Miranda Campbell and her family were driving home Sunday night when they pulled up to a line of cars stopped at a green light.
Drivers were coming out of their vehicles, talking on their cellphones.
Maybe it’s a car crash, she thought, but there weren’t any damaged vehicles.
Then she saw the injured on the ground.
“You should go out there and help,” her husband told her.
Campbell, a nurse practitioner in London, Ont., was scared and confused.
“There were no ambulances, no police, just bystanders on their phones pacing,” she said.
When she opened the car door, the full thrust of the scene hit her.
“I’m trying to figure out what the hell happened, people were screaming and crying – it was chaos,” she said.

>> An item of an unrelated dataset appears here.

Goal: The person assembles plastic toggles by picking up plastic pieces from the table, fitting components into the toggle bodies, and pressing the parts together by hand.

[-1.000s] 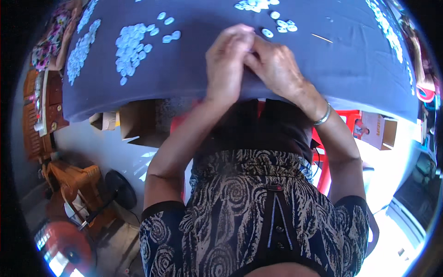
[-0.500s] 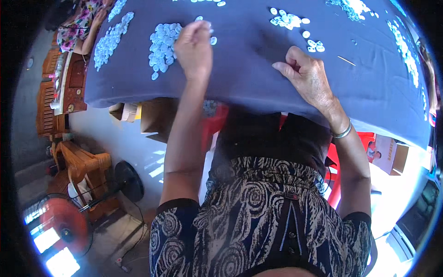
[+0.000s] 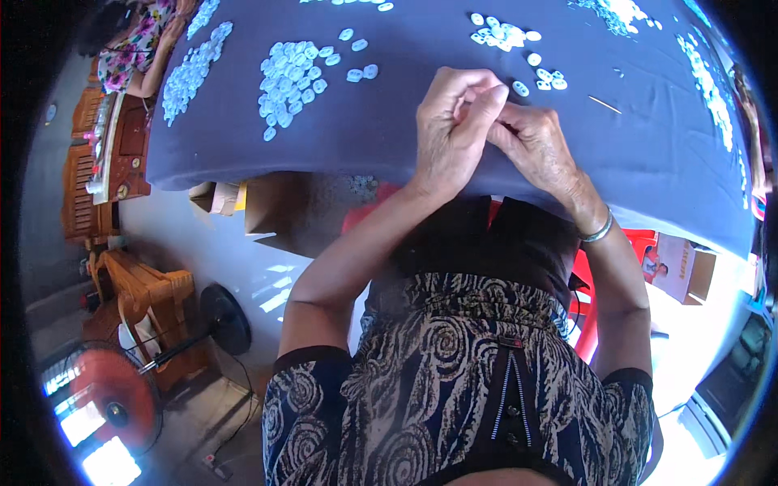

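My left hand (image 3: 460,136) is closed, thumb pressed over curled fingers. Against its thumb side, my right hand (image 3: 541,150) is closed too, fingertips pinched together. What either pinch holds is hidden between the fingers. Just beyond the left thumb tip is a small pale oval piece (image 3: 520,88); I cannot tell whether it touches the hand. Several similar ovals form a small group (image 3: 551,78) beyond my right hand, with a small heap (image 3: 499,35) farther off. A larger heap of pale ovals (image 3: 288,81) lies to the left, a few loose ones at its right side.
A dark blue cloth (image 3: 243,154) covers the table. A thin stick (image 3: 604,104) lies on the right. More piles of small pieces (image 3: 194,73) lie at the far left and right. At upper left sits another person (image 3: 146,49). A fan (image 3: 113,397) stands lower left.
My left hand has moved right and nearer, from beside the large heap to my right hand. The loose ovals it covered now show. My right hand has barely moved.
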The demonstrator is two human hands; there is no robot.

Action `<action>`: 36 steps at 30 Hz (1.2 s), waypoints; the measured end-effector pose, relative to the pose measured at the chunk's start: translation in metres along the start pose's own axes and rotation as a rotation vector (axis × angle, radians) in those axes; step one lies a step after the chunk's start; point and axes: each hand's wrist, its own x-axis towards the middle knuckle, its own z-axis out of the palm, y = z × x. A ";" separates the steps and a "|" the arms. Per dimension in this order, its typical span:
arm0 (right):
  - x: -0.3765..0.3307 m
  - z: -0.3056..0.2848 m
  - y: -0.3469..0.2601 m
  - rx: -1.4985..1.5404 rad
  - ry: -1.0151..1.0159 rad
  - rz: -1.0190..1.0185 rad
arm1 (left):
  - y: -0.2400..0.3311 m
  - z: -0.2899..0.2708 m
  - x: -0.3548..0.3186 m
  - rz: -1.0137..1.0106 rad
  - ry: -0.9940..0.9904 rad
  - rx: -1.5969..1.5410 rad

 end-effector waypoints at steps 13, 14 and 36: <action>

She recognized a local chiropractor who was trying to help. She saw a woman standing over an older woman on the ground, unsure what to do.
Campbell got down, checked for a pulse, but couldn’t find one. She didn’t want to move the injured woman in case of a spinal injury.
She noticed the woman’s traditional Muslim clothing was in tatters, leaving her exposed.
“I just covered her up, I wanted to give her dignity,” Campbell said.
Then she began chest compressions and didn’t stop until a paramedic arrived and took over.
Next to her a police officer was giving chest compressions to a younger woman. Campbell took her pulse. Nothing.
“There’s children, there’s children,” someone yelled.
She noticed a young boy on the ground.
“He was facing the whole thing: He saw his mom’s body laying there, his grandma’s body,” she said.
Then more screams.
“There’s another child!” someone yelled.
She saw a purple scrunchy on the sidewalk and a bunch of shoes.
“Their shoes were scattered all over the grass, all over the sidewalk,” Campbell said.
She looked closer at the shoes.
“All these tire tracks on them,” she said. “I saw the tire tracks that came up on the sidewalk, and up onto the grass, and then back out on the street again.”
By then a slew of first responders had arrived.
Campbell got back into her car, where her husband and their two teenage sons were waiting, and the family went home.
But she couldn’t stop thinking about the boy.
“I was praying all night that one of those adults would survive so that little, little boy is not going to be left alone,” Campbell said.
“He looked so scared and shaking and helpless on the ground covered up with a blanket – I can’t get that out of my head – I just wanted to give him a hug.”
She also kept thinking about the older woman she tried to help.
“When I saw her traditional clothing, I thought ‘I really hope this is not race related,” Campbell said.
“The next day when I found out, it just made me feel 100 times worse.”
Police said four members of a Muslim family were killed on Sunday when a man driving a black Dodge Ram smashed into them on a sidewalk as they waited to cross an intersection in the northwest end of the city. Police believe it was a targeted anti-Muslim hate crime.
Relatives identified the victims as Salman Afzaal, 46, his wife Madiha Salman, 44, daughter Yumna Salman, 15, and her 74-year-old grandmother. The couple’s nine-year-old boy, Fayez, was seriously injured and remains in hospital.
“What the hell kind of world are we living in?” Campbell said.
Racism had been top of mind for her family. Campbell is Indigenous and her husband is Jamaican.
She said she had been talking to her children, who are biracial, about how to deal with racism, especially in the wake of the discovery of what is believed to be the unmarked graves of 215 children at a former residential school in Kamloops, B.C.
“I tell my kids ‘you’re gonna experience racism all the time and it’s the way that you handle it is how you’re going to learn,'” Campbell said.
“You can’t help what other people think, but you can teach yourself not to treat other people badly.”